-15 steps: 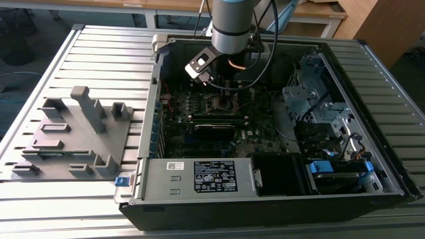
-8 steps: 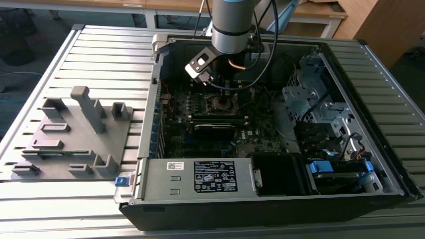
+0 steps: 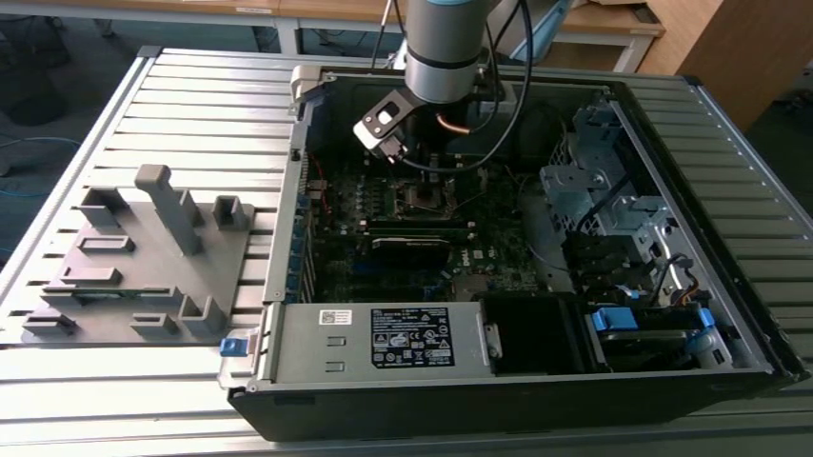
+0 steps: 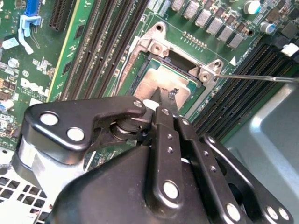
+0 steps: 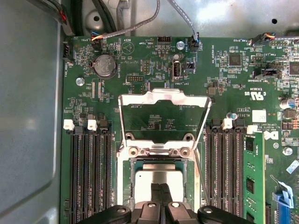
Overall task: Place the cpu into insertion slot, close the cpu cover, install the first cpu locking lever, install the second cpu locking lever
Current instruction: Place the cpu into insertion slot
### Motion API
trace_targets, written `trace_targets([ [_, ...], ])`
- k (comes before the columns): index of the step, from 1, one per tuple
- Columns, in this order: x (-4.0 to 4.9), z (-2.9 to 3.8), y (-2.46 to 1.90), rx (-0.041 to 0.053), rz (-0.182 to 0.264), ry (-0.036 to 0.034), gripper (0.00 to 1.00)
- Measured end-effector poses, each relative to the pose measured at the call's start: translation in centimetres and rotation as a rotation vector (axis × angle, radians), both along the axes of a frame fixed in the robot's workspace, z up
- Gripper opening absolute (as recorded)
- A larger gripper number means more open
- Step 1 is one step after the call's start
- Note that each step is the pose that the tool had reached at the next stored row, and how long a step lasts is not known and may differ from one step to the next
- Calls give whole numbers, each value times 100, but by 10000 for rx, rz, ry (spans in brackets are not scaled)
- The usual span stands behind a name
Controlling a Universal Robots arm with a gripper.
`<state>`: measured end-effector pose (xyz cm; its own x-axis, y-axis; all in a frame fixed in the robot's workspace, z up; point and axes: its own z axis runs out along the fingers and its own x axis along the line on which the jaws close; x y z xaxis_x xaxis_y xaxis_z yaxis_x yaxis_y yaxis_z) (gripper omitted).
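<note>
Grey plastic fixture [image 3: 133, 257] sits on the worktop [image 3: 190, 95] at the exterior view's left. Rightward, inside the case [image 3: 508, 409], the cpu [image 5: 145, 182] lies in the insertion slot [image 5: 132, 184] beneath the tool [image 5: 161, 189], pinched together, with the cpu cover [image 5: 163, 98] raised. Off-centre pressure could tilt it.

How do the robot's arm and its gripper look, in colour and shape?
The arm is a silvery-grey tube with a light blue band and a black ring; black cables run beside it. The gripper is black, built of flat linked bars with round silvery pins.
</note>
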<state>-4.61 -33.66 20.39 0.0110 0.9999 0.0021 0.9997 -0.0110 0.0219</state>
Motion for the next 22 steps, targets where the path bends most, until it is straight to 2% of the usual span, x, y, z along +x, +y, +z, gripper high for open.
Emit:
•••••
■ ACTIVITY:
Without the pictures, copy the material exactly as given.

■ ANSWER TO THIS TASK:
-15 steps: 
-8 steps: 
+0 steps: 
+0 steps: 
+0 steps: 
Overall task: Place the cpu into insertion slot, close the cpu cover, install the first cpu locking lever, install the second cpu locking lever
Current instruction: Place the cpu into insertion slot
### Motion API
trace_targets, written `trace_targets([ [_, ...], ])`
- k (comes before the columns): index of the step, from 1, one per tuple
- Columns, in this order: x (-4.0 to 4.9), z (-2.9 to 3.8), y (-2.46 to 1.90), rx (-0.041 to 0.053), rz (-0.182 to 0.264), ry (-0.036 to 0.034), gripper (0.00 to 1.00)
- Measured end-effector poses, each relative to the pose measured at the call's start: translation in centimetres and rotation as a rotation vector (axis × angle, radians), both along the axes of a frame fixed in the robot's workspace, z up
- Gripper opening absolute (as recorded)
- A larger gripper number means more open
- Step 1 is one step after the call's start
- Note that each step is the pose that the tool had reached at the next stored row, and how long a step lasts is not known and may differ from one step to the next
- Calls give whole numbers, each value times 100, but by 10000 for rx, rz, ry (spans in brackets are not scaled)
- The usual span stands behind a name
Controlling a Universal Robots arm with a gripper.
`<state>`: measured end-effector pose (xyz cm; its own x-axis, y-axis; all in a frame fixed in the robot's workspace, z up; point and axes: its own z axis runs out along the fingers and its own x axis along the line on which the jaws close; x y z xaxis_x xaxis_y xaxis_z yaxis_x yaxis_y yaxis_z) (gripper omitted).
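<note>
Grey plastic fixture [image 3: 133, 257] sits on the worktop [image 3: 190, 95] at the exterior view's left. Rightward, inside the case [image 3: 508, 409], the cpu [image 5: 145, 182] lies in the insertion slot [image 5: 132, 184] beneath the tool [image 5: 161, 189], pinched together, with the cpu cover [image 5: 163, 98] raised. Off-centre pressure could tilt it.

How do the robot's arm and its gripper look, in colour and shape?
The arm is a silvery-grey tube with a light blue band and a black ring; black cables run beside it. The gripper is black, built of flat linked bars with round silvery pins.
</note>
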<state>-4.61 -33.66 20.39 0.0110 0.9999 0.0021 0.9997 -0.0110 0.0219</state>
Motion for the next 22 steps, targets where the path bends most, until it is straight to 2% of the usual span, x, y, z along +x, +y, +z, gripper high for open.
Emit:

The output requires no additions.